Exercise description>
After finding the line with "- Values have" in the entries below, retype exactly each line from there through the line with "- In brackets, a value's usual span", including that final line.

Source records>

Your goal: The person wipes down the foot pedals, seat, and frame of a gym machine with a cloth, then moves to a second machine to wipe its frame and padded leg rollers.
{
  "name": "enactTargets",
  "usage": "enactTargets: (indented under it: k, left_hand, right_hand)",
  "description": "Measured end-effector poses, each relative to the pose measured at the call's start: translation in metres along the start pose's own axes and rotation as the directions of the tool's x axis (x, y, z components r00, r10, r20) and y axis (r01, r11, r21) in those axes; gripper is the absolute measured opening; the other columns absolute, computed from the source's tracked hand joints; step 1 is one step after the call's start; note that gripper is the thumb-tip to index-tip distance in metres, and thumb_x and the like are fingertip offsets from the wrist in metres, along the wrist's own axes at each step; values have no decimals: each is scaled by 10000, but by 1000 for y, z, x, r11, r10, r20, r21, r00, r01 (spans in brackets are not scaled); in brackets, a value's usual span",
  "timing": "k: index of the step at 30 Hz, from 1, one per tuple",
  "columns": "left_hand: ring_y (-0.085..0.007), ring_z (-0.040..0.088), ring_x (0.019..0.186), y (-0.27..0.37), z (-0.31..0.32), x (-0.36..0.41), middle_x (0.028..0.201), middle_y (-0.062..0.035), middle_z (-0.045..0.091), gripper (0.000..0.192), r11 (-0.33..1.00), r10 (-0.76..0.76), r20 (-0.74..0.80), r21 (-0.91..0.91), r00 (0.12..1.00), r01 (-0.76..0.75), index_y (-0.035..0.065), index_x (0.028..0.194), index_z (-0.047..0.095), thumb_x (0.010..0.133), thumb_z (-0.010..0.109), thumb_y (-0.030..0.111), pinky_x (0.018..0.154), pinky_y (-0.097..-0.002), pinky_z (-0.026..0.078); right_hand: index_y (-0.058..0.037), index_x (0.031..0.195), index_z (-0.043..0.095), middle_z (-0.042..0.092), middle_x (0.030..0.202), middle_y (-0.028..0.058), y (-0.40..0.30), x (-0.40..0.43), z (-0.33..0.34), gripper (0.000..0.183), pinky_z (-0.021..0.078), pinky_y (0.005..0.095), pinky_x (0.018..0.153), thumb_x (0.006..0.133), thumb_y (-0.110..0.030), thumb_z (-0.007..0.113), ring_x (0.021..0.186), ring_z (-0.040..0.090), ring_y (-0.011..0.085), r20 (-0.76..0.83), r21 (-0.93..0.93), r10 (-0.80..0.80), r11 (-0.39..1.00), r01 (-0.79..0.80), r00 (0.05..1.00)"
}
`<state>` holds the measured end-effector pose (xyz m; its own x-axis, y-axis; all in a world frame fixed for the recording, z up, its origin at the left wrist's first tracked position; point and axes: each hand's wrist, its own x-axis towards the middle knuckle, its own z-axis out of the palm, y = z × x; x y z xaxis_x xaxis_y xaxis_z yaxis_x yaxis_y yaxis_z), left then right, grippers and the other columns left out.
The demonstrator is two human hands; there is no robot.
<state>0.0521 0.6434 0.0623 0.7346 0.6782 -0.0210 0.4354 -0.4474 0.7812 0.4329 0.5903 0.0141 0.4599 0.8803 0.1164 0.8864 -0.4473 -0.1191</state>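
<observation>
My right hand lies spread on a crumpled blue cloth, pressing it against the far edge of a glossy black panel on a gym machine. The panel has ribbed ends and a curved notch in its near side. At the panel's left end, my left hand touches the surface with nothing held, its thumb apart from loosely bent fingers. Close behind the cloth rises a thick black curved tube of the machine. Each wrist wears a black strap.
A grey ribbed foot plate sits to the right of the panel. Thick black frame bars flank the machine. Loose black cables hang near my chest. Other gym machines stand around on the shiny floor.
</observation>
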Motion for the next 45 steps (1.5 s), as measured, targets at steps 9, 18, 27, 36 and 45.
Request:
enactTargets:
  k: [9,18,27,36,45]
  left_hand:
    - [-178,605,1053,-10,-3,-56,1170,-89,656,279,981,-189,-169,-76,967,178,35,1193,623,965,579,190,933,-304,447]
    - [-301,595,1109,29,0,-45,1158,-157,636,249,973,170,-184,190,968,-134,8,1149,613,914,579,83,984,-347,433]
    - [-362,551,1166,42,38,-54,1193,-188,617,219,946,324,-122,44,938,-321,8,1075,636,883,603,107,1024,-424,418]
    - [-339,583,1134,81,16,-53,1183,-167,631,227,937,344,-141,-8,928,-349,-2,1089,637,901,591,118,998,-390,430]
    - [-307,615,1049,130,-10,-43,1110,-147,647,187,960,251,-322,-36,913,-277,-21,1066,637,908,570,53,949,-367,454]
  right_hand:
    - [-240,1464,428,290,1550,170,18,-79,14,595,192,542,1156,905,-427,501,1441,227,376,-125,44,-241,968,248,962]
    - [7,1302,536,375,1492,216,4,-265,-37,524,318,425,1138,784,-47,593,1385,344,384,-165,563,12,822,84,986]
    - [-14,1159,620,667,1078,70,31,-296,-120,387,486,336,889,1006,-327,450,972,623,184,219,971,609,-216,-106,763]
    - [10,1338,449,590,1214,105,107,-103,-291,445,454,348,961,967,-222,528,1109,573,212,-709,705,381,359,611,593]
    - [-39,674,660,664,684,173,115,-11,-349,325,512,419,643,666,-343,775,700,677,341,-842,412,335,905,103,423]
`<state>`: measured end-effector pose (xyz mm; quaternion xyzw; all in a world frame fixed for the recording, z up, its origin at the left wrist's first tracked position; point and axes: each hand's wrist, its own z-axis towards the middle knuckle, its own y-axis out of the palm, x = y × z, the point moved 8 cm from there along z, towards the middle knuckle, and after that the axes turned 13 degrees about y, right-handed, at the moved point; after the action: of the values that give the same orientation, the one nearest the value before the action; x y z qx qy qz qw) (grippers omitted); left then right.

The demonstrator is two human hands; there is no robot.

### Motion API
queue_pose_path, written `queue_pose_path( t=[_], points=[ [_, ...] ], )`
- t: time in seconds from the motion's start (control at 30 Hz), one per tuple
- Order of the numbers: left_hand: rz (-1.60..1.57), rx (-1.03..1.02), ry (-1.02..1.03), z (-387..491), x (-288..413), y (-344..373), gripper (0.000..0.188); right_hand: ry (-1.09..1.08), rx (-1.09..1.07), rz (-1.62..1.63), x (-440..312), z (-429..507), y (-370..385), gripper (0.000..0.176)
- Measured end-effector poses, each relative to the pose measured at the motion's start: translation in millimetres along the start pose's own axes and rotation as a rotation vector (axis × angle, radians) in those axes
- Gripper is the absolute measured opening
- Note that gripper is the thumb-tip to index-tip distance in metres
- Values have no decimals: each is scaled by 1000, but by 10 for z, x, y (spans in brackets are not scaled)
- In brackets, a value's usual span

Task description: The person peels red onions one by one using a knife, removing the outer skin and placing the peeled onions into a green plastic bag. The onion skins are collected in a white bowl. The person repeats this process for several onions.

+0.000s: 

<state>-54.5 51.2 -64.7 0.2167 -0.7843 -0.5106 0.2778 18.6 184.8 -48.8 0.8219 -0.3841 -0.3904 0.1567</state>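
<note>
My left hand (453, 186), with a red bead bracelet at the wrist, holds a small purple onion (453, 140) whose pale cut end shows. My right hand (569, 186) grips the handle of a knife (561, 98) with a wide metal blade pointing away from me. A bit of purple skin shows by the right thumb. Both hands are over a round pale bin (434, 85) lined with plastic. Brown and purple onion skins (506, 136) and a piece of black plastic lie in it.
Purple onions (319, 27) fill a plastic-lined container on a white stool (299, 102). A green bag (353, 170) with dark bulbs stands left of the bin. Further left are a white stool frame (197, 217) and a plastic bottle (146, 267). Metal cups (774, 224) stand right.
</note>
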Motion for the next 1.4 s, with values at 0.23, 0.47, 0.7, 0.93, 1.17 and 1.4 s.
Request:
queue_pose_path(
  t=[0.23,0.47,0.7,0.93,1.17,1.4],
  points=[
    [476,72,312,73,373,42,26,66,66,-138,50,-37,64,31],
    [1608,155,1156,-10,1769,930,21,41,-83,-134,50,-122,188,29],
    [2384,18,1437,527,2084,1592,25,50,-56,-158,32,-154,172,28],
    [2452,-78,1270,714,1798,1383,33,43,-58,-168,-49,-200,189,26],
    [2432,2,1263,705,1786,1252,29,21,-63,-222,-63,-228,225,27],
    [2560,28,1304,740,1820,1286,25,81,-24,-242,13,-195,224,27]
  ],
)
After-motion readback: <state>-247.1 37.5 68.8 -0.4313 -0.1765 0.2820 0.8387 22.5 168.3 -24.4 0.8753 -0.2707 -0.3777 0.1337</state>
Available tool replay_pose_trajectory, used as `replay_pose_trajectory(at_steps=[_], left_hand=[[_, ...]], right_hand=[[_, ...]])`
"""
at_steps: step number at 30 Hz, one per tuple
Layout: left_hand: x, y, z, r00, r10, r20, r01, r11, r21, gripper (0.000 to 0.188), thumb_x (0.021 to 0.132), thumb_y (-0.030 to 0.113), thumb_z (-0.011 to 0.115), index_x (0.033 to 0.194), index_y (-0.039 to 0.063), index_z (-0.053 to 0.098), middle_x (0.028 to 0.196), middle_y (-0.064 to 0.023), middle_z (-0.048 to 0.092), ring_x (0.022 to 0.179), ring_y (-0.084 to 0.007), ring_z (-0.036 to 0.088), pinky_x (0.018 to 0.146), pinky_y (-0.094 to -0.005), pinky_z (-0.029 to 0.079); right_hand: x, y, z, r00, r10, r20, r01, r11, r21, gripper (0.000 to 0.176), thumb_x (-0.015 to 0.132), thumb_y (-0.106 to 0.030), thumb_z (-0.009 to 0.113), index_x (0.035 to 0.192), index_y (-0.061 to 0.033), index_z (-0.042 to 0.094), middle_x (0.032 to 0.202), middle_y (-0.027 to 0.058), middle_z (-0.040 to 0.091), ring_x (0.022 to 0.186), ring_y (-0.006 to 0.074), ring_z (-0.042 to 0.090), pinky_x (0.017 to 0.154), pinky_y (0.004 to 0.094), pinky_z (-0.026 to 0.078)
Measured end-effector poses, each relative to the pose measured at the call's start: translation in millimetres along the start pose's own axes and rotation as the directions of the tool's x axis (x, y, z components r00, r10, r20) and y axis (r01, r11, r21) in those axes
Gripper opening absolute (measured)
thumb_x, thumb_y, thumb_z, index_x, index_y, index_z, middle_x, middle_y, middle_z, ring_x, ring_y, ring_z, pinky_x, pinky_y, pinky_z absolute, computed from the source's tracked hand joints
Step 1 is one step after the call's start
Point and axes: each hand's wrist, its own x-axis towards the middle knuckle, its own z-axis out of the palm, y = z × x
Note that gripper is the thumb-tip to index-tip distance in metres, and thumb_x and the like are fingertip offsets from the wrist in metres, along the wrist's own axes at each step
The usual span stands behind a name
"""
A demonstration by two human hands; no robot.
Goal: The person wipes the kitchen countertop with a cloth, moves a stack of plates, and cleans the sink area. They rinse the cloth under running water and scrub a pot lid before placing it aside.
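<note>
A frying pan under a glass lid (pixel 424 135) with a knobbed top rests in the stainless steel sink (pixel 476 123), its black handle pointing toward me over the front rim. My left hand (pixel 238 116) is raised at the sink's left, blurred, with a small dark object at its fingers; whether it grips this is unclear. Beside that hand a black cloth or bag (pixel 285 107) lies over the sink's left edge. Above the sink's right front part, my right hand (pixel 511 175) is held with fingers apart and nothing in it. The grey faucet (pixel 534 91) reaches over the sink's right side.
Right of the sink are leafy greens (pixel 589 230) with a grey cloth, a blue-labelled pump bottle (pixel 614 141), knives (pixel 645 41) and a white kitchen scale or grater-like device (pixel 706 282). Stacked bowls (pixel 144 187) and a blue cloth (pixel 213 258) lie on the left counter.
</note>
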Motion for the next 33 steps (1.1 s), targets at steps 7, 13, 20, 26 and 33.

Exercise response>
- Values have no decimals: each is scaled by 1000, but by 10 for z, x, y (spans in brackets are not scaled)
- In brackets, a value's usual span

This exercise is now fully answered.